The VizSec Workshop is an international academic conference that explores the intersection of human machine interfaces and cyber security challenges in search of the right balance between automation and human insight. These subjects are particularly interesting to those of us at Lancope, where I work as Director of Security Research. We build systems that enable human operators to better understand what is going on in their computer networks, with the ultimate goal of detecting and analyzing malicious activity that fully automated security systems have missed.

For this year’s VizSec Workshop, Lancope prepared some interesting visualizations of malware command and control behavior. The goal is to see if we can visually differentiate certain kinds of malware behavior from legitimate network traffic. The data available from Lancope’s malware research suggests that 85% to 95% of malware samples use TCP port 80 to communicate with their command and control servers. We decided to investigate the other TCP and UDP ports chosen by the remaining samples to see if there are any interesting patterns that emerge.

We took a look at the command and control behaviors of a collection of nearly two million unique malware samples that were active between 2010 and 2012. These samples reached out to nearly 150,000 different command and control servers on over 100,000 different TCP and UDP ports. We created heat maps representing the relative popularity of each port. Each pixel in the images we generated represents a single port number, and the color of each pixel represents the number of command and control hosts in our sample set utilizing that port.

In order to create an example of legitimate traffic to compare this data against, we monitored a small office network over the course of one month, and collected information about the ports that computers on that network contacted. We generated images out of that data too, and certain distinctions were immediately visible.

The command and control ports used by 2 million malware samples.

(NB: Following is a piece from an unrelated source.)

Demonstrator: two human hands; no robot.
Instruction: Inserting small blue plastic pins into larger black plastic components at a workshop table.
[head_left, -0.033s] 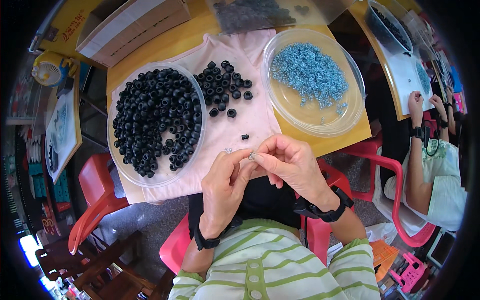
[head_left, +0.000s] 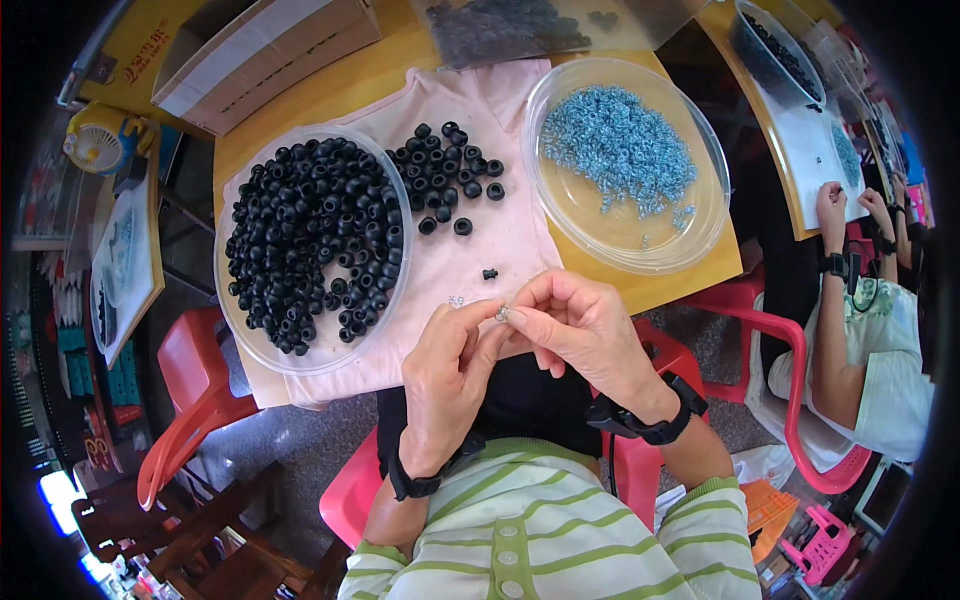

Malware authors seem to prefer to use low port numbers, whereas legitimate software often uses higher ports. In general, popular malware command and control ports were clustered below port 10,000, whereas the density of ports below 10,000 used on the legitimate network was relatively low. The difference is particularly clear for ports below 1024, which is known as the “well known port” range in Internet standards. Our malware samples used 866 “well known” TCP ports, but the legitimate traffic only used 166. On the UDP side, 1018 “well know ports” were used by malware, but only 19 were used on the legitimate network. This suggests that use of unusual ports below 1024 is a behavioral anomaly that might be worth investigating – it could indicate a malware infection.

Ports used by a small office network over the course of a month.

A similar observation can be made about the use of the so called “ephemeral port range”. TCP and UDP ports above 49,151 are supposed to be dynamically assigned for use by legitimate software applications. This would suggest that they are used transiently. However, many of these ports were used for command and control communications by malware in our sample set. Command and control communications tend to involve consistent communication over the same port. Consistent use of a port above 49,151 is another indicator that could be indicative of a malware infection.

One of the strangest features of the malware command and control image that we generated is a set of three diagonal lines of popular ports that stretch through the image. These lines start at port 0, port 36, and port 45, and in all three cases represent sequences of every 257th port from the starting point. We isolated the exclusive use of UDP ports fitting this sequence down to 14 specific malware samples. Due to the unique nature of the pattern of port utilization by these samples, it seems likely that they are all related to each other, in spite of the fact that they communicate with 6 different domain names that have been hosted in 8 different countries, all over the world. It is possible that the same botnet operator is responsible for propagating all of these samples.

While there is no end in sight to the debate between advocates of Artificial Intelligence and Human Computer Interaction, it is clear that visualizations of computer network activity can lead to interesting insights for network security professionals. The researchers participating in VizSec are helping to advance the state of the art in this area, and the research they are doing has important applications in the fight against sophisticated computer network attacks.